REQUIRED ACTION: Search the data below for "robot"; list each line that holds it.
*** Opening EXCERPTED RECORDS ***
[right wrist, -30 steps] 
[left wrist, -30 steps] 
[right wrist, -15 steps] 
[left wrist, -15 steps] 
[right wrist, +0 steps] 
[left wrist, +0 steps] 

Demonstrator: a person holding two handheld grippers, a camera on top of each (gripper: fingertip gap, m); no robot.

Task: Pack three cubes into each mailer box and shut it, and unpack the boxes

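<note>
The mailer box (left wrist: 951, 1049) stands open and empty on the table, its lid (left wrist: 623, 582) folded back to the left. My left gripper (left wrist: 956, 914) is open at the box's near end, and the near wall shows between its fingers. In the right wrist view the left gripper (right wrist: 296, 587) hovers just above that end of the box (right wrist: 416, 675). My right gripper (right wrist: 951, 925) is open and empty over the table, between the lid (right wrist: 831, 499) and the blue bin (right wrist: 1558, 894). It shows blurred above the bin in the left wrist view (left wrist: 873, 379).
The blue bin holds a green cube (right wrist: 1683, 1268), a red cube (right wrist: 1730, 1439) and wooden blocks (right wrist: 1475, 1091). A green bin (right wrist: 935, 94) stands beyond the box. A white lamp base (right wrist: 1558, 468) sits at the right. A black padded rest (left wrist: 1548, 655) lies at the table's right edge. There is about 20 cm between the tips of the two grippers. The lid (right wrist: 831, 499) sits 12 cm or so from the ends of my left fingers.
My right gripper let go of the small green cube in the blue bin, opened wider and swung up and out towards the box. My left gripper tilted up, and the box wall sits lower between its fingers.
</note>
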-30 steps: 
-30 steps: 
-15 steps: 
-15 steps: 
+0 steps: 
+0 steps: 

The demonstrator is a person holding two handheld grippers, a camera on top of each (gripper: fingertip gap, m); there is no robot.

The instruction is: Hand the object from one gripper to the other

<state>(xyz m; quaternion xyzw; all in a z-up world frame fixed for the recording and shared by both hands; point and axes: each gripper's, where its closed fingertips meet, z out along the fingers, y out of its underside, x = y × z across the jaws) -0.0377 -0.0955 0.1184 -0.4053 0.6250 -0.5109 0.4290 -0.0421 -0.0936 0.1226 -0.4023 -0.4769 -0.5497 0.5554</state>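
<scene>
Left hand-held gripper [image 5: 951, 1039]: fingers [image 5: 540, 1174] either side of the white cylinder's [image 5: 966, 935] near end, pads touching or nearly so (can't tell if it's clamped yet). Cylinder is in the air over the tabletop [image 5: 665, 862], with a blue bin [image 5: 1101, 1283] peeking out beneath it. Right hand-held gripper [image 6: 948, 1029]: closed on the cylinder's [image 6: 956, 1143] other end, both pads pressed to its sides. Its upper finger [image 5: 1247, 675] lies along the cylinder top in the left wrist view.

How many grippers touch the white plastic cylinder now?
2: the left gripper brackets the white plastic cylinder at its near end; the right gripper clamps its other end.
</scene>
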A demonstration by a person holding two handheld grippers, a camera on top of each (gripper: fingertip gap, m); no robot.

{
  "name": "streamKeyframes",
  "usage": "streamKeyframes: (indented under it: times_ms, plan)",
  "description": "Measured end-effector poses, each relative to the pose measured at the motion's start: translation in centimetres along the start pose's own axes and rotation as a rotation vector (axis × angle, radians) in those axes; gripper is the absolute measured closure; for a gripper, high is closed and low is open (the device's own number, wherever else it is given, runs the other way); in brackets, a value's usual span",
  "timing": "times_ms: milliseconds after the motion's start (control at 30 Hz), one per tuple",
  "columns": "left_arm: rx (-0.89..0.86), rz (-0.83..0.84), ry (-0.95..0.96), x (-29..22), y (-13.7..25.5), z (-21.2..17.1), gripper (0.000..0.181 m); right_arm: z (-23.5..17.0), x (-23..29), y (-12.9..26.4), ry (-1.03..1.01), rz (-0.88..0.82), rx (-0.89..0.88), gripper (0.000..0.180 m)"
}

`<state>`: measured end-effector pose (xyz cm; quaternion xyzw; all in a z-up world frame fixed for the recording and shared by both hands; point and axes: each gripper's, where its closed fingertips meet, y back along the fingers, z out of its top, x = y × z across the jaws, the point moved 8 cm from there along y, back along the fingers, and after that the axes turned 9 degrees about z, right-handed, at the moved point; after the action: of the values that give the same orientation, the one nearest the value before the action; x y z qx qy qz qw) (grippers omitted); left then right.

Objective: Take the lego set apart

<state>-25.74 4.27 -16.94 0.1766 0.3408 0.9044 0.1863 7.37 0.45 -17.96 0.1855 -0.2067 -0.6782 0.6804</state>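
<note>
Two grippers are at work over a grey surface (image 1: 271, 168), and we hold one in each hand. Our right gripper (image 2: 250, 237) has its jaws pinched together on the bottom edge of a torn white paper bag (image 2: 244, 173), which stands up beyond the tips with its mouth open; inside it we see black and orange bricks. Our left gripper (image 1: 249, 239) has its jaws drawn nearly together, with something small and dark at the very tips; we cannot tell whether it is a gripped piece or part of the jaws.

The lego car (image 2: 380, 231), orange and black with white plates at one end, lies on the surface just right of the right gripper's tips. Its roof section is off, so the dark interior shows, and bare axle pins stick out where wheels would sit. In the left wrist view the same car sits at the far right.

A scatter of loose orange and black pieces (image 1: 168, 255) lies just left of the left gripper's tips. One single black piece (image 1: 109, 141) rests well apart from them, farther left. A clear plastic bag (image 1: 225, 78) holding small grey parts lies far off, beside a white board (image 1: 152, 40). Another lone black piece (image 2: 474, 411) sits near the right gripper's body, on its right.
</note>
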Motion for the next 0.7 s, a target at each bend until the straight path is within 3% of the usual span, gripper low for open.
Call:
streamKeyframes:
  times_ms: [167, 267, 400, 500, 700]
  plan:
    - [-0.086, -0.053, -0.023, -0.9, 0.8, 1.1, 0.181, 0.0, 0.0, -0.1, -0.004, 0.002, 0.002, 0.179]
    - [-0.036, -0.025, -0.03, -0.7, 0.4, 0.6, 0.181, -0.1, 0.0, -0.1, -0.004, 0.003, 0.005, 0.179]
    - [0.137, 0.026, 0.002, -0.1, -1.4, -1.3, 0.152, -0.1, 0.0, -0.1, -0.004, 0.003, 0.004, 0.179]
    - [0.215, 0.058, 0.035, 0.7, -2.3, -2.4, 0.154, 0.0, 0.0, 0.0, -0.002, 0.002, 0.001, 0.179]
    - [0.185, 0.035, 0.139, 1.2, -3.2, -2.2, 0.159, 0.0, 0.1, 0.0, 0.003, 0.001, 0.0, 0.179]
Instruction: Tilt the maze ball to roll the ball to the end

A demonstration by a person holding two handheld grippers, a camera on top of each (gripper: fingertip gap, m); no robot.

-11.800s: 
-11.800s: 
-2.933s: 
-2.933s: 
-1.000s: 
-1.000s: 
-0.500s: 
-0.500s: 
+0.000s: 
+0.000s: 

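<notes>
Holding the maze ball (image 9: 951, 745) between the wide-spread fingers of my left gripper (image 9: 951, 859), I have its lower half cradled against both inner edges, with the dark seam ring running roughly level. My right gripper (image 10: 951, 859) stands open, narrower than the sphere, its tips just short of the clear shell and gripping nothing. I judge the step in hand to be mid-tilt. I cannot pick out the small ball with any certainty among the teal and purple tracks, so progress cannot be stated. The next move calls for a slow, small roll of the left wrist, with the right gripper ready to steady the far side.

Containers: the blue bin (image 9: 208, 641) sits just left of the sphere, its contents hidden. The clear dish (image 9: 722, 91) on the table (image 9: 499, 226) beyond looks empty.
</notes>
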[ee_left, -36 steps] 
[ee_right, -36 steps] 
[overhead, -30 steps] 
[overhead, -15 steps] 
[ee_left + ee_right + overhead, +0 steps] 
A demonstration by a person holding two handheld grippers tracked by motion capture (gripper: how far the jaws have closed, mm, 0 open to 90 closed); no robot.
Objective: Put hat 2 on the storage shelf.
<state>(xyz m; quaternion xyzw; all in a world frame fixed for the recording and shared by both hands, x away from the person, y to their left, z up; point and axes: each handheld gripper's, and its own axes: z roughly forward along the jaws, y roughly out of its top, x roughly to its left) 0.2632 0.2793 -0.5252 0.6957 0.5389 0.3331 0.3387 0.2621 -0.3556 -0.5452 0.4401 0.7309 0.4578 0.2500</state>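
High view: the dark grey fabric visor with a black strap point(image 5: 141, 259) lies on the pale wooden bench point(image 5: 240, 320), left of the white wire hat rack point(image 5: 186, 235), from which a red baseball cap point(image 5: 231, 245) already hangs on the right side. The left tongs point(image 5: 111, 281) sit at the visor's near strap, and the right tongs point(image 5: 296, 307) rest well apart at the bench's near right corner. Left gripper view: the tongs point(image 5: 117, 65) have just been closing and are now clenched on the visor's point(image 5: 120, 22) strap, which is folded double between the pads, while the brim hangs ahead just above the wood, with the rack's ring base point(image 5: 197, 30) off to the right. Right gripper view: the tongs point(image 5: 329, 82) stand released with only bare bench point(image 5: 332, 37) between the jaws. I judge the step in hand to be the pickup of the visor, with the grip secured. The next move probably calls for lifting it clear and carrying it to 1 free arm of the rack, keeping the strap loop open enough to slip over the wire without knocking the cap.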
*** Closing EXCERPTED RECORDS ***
SOLUTION FOR THIS PROBLEM:
Demonstrator: a person holding two handheld grippers, a camera on top of each (gripper: fingertip gap, m); no robot.
The demonstrator is a person holding two handheld grippers, a camera on top of each (gripper: fingertip gap, m); there is no robot.
A demonstration by a person holding two handheld grippers, a camera on top of each (gripper: fingertip gap, m); no robot.
A demonstration by a person holding two handheld grippers, a camera on top of each (gripper: fingertip gap, m); no robot.
A demonstration by a person holding two handheld grippers tracked by motion capture (gripper: how far the jaws have closed, mm, 0 open to 90 closed); no robot.

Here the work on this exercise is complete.